Task requirements: Check every line of the material below for the string "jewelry", and return the ones that have it.
-------
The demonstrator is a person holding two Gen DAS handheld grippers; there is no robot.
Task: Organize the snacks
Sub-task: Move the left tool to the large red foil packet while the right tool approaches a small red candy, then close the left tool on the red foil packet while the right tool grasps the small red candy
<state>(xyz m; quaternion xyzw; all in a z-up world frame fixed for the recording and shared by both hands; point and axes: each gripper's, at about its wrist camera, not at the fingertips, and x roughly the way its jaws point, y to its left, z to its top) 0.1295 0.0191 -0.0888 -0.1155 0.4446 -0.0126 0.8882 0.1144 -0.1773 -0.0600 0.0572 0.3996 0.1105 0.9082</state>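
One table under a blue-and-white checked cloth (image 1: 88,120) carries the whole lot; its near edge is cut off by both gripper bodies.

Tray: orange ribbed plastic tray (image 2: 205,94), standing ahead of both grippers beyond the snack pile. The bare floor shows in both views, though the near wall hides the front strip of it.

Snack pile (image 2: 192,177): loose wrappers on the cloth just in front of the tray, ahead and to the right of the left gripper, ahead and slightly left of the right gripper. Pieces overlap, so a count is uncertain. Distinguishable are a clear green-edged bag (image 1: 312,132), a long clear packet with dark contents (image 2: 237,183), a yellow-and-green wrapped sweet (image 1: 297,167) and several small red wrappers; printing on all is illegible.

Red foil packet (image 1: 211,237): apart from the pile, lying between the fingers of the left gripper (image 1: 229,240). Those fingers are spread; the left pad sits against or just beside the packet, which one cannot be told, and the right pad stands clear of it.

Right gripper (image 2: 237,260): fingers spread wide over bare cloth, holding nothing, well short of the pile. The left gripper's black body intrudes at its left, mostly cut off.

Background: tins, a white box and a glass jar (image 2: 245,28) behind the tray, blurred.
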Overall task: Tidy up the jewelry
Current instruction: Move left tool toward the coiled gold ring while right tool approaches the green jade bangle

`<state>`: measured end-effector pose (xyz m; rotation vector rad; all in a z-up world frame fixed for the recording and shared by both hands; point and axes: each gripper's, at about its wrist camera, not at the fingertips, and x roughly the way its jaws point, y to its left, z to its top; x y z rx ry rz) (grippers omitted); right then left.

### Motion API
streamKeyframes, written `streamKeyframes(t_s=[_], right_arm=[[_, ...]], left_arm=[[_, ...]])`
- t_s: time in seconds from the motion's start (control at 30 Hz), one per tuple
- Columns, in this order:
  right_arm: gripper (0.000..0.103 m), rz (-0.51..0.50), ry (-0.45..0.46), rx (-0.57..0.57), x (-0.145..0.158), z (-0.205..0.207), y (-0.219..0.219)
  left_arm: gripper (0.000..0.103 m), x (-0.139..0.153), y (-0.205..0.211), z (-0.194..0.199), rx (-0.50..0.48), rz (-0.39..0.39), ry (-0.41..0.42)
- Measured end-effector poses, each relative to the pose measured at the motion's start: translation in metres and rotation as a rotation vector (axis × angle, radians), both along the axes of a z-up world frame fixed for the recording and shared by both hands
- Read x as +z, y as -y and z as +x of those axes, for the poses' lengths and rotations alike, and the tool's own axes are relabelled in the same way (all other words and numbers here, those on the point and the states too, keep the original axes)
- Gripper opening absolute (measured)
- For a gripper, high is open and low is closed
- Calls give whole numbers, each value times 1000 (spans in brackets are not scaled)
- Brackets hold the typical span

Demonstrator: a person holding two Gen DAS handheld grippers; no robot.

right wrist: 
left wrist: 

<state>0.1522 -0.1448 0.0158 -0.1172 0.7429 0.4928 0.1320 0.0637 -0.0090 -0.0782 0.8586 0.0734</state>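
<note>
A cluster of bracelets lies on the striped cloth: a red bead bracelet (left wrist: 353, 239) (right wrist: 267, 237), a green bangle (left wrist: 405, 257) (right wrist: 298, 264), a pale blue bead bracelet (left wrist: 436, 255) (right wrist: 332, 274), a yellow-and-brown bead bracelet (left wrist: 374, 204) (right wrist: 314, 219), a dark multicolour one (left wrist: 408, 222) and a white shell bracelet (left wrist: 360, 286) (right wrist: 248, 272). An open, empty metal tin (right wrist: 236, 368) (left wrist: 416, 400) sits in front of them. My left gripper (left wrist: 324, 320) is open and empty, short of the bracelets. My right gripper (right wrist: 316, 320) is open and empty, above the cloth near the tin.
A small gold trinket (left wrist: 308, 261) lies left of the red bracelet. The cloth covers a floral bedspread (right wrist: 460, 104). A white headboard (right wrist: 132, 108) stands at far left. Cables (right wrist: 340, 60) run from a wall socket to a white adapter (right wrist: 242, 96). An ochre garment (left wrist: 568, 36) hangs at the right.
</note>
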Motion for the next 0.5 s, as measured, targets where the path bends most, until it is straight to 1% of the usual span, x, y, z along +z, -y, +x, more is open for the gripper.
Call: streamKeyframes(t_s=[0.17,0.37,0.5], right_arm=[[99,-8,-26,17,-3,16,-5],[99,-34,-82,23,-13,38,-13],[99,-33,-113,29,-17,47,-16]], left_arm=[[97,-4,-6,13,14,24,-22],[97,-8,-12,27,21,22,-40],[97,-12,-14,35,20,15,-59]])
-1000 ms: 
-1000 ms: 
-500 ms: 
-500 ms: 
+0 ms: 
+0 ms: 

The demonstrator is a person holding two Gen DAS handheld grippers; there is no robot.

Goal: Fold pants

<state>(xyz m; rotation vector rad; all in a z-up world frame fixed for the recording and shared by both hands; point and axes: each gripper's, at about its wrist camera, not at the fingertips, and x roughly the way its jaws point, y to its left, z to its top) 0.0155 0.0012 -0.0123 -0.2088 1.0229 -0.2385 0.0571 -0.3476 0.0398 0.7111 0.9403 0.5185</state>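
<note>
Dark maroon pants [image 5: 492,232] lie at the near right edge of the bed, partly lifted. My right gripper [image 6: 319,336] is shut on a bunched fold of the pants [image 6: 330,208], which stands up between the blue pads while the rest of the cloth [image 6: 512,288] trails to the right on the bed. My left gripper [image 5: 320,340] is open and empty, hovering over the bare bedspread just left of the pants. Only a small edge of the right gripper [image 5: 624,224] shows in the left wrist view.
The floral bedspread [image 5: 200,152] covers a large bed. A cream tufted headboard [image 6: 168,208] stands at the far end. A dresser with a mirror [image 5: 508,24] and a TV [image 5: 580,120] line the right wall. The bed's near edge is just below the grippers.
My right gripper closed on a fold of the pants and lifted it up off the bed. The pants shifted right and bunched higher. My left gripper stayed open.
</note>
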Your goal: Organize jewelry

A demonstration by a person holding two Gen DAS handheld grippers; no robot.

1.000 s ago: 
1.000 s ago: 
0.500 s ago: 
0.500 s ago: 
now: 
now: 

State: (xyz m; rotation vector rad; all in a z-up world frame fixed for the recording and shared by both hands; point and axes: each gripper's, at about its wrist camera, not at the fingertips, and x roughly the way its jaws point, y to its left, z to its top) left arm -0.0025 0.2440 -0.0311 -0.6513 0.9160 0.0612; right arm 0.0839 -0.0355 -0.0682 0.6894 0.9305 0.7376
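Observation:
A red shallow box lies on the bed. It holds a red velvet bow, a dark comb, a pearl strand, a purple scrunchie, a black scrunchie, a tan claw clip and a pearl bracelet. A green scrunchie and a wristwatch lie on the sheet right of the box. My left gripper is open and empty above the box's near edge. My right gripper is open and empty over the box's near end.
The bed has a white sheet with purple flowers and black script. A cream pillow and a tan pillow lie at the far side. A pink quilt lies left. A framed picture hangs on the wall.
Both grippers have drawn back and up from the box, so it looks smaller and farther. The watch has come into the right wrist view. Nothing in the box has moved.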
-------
Reply to the exercise:
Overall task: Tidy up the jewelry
Your goal: Organize jewelry

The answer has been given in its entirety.